Not-for-profits (NFPs) have an opportunity to secure new partnerships, access innovation and possibly win new funding streams if they take advantage of the move by more Australian companies to adopt ‘shared value’.

    The nascent corporate strategy aims to advance social good while enhancing business value, says AICD NFP Sector Leader Phil Butler. “It genuinely aims for a win-win.” Shared value is several steps closer to the heart of the company’s strategy than corporate social responsibility (CSR) and philanthropy.

    Butler says NFPs that understand how their stakeholders could benefit from shared value partnerships and projects will be in front. It means understanding how a certain company or industry sector may align with the NFP’s goals and approaching companies with innovative ideas.

    “It’s about putting aside the traditional models and changing your thinking when it comes to problem solving,” he says.

    In one overseas example, quoted in a 2013 Harvard Business Review article (Innovating for Shared Value), GE partnered with a social enterprise in India to help tackle infant mortality. The kicker was the decision to use a $200 incubator created by the social enterprise because it was a better fit than GE’s $2,000 model.

    A recent survey of ASX 100 companies has found that a growing number are now pursuing shared value strategies and are seeing both social and economic benefits as well as positive brand associations.

    The survey, by the Shared Value Project, also found that many companies are already pursuing initiatives that deliver economic, social and environmental outcomes, but don’t necessarily label them as ‘shared value’, says Executive Director Helen Steel.

    There’s “enormous” potential for NFPs to tap into these burgeoning new markets, says Steel.

    “We see NFPs becoming service providers to large corporates that are trying to provide services the NFP sector already has a lot of knowledge about.
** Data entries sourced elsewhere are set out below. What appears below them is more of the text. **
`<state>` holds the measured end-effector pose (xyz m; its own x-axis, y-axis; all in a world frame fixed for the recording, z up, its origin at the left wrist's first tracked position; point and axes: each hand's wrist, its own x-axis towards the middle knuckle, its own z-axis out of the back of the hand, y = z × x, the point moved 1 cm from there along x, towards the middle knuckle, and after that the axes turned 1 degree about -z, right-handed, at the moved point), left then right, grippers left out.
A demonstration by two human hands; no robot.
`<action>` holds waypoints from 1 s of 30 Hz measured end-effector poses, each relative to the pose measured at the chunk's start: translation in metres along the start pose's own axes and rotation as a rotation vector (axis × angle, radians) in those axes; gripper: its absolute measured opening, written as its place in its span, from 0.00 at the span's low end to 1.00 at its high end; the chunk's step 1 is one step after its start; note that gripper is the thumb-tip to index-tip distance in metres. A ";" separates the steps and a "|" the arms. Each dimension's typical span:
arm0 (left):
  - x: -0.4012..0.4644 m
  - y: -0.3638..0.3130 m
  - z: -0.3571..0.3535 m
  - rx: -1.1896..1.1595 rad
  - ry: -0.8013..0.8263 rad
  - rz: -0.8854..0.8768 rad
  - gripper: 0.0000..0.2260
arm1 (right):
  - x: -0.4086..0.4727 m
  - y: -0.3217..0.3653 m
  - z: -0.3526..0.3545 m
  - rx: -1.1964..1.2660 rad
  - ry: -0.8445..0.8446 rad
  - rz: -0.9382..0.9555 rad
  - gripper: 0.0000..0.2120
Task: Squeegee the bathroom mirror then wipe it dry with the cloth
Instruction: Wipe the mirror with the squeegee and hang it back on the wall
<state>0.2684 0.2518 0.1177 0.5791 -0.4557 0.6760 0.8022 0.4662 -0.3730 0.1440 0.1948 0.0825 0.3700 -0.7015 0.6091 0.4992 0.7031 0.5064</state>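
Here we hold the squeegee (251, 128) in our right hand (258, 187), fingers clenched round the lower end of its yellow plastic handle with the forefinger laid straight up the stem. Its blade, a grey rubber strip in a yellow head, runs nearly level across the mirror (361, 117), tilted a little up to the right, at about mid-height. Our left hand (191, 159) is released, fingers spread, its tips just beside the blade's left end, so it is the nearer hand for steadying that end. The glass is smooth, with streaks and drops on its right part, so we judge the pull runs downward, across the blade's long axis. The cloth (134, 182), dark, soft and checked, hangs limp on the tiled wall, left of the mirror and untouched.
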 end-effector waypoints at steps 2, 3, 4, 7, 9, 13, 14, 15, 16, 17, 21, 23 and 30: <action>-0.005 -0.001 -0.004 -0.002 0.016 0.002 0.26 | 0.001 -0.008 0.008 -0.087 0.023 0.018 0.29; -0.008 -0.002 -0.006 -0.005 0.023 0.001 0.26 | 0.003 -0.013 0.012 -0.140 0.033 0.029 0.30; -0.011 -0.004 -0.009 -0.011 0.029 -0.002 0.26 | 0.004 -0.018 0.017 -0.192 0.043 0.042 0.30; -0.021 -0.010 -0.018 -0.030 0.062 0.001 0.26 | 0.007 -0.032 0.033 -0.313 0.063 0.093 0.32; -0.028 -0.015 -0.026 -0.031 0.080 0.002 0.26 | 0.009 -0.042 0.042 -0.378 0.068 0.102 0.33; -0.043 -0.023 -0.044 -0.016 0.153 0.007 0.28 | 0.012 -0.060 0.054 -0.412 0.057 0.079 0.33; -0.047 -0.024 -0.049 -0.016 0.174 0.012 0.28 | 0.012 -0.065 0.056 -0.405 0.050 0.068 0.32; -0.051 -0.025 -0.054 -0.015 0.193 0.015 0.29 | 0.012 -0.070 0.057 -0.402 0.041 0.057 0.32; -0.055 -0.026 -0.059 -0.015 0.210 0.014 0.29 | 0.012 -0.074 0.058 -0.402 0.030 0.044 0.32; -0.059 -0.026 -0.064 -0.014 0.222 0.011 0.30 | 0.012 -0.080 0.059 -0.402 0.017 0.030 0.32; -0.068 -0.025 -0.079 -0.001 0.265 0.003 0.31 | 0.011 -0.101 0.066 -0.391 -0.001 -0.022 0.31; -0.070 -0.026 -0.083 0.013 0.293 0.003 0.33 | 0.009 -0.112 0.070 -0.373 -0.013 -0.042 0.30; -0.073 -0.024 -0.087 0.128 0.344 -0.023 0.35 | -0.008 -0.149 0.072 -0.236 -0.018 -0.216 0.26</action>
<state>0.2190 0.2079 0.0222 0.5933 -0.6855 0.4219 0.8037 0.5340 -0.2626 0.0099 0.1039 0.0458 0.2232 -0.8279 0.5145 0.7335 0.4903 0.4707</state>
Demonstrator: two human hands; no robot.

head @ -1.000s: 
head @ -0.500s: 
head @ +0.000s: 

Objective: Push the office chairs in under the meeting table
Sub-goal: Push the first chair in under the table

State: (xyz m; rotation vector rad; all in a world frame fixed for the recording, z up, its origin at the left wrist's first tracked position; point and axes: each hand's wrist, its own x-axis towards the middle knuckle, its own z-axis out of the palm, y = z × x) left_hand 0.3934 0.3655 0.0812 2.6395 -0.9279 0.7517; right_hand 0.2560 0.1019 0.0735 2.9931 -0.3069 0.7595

I think we’re going to see really great success stories of shared value partnerships between NFPs and corporates,” she says.

    “One example might be where an NFP already has an idea for a solution but doesn’t have the resources to implement it. But they could apply a business strategy to develop a sustainable funding model and work with a corporate on that, rather than thinking about a grant or some sort of short-term funding.”

    It’s a giant leap forward in the power of collaboration, not only between NFPs and corporates but with government as well, says Butler. “Many issues are too big to be solved by just one sector. It’s only through a collaboration that the really difficult problems will be solved.”